If you are logged in to a provider, the provider can assign the visit to our website directly to your user account. If you interact with appropriate plugins, e.g. if you press the “LIKE” – or “SHARE” button on Facebook, the corresponding information is also transmitted directly to the respective server of the provider and stored there. The information may also be published on your profile with the respective provider and displayed to your contacts.

The respective provider may use this information for the purpose of advertising, market research, and needs-based design of his service. To this end, the provider creates usage, interest and relationship profiles, e.g. to evaluate your use of our website in relation to advertisements displayed to you by the provider, to inform other users about your activities on our website, and to provide other services related to the use of the provider.

If you do not want the provider to assign the data collected via our website to your user account, you must log out of your respective web presentation before visiting our website.

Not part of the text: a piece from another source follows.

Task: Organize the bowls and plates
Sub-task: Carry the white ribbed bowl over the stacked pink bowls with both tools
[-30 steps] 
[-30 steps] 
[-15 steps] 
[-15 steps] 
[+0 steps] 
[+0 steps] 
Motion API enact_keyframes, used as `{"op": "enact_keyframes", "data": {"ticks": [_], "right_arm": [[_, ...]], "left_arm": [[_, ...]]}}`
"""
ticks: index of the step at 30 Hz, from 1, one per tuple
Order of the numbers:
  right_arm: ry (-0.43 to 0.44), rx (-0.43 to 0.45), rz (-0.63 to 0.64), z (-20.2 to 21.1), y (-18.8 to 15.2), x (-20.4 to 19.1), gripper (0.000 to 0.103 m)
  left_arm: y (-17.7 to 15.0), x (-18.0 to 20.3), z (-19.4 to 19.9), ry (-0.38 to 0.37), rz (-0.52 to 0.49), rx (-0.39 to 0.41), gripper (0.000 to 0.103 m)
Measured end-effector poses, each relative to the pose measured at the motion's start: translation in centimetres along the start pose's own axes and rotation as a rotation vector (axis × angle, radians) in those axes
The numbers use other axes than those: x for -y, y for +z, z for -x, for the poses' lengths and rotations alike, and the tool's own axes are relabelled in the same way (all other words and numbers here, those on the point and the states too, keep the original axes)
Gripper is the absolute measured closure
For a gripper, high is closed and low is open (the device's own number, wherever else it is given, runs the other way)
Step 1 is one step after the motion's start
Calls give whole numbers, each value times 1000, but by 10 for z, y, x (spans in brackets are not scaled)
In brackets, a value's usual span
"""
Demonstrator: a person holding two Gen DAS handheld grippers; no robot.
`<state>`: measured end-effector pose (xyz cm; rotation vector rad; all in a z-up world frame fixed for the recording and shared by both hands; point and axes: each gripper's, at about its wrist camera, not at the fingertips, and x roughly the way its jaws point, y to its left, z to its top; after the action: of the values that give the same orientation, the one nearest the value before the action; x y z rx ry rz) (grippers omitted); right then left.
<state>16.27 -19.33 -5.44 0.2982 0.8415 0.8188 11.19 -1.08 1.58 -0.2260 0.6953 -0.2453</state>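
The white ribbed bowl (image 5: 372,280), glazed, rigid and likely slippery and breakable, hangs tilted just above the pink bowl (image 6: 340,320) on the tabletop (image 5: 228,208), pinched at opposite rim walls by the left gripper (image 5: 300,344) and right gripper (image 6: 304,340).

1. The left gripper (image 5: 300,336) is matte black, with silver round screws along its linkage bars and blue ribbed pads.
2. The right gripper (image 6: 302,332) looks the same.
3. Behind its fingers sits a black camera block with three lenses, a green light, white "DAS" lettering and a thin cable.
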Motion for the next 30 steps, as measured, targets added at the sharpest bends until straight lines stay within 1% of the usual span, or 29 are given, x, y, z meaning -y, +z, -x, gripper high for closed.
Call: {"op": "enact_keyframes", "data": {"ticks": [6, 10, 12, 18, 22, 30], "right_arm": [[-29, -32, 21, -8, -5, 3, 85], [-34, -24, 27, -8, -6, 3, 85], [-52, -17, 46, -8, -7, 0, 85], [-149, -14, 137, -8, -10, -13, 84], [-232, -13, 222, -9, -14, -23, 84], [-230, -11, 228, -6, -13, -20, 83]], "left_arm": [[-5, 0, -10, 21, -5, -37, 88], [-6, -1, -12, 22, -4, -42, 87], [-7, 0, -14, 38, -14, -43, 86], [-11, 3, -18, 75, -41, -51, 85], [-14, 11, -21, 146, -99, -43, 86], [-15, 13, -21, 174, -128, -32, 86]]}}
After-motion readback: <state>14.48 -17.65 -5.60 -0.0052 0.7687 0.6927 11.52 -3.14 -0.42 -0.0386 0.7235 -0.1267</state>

Our web presentations are based on Art. 6 para. 1 sentence 1 lit. f GDPR in order to make our company better known and to provide the user with additional information. For the cases in which personal data are transferred to the US, the service providers or their representatives have subjected themselves  to the EU-US Privacy Shield:

https://www.privacyshield.gov

For more information about the services we provide on the website, please see the following:

 

a. Facebook Plugins

On our website plugins of the social network Facebook, provider Facebook Inc., 1 Hacker Way, Menlo Park, California 94025, USA (“Facebook”) are integrated. The Facebook plugins can be recognized by the Facebook logo on our website An overview of the Facebook plugins can be found here:

https://developers.facebook.com/docs/plugins/

When you visit our website, the plugin establishes a direct connection between your browser and the Facebook server. Facebook receives the information that you have visited our website with your IP address. If you click on the Facebook “Like-Button” while you are logged in to your Facebook profile you can link the contents of our website to your Facebook profile. This allows Facebook to associate your visit to our website with your user account We like to point out that as a provider of the pages we do not obtain any knowledge of the content of the transmitted data or of their use by Facebook. For more information see the Facebook data privacy statement at:

https://facebook.com/policy.php

If you do not want Facebook to associate your visit to our website with your Facebook user account, please log out of your Facebook account.

 

b. Twitter

On our website features of the service Twitter are included. These functions are provided by Twitter Inc., 1355 Market Street, Suite 900, San Francisco, CA 94103, USA. By using Twitter and the “Re-Tweet” function the websites you visit will be linked to your Twitter account and disclosed to other users. Thereby data are also transmitted to Twitter. We like to point out that as a provider of the pages we do not obtain any knowledge of the content of the transmitted data or of their use by Twitter. For more information see the data privacy statement of Twitter at:

https://twitter.com/privacy.

Your privacy settings on Twitter can be changed in the account settings under:

https://twitter.com/account/settings

 

c. Google+

Our website uses features of Google+. Provider is Google Inc., 1600 Amphitheater Parkway Mountain View, CA 94043, USA.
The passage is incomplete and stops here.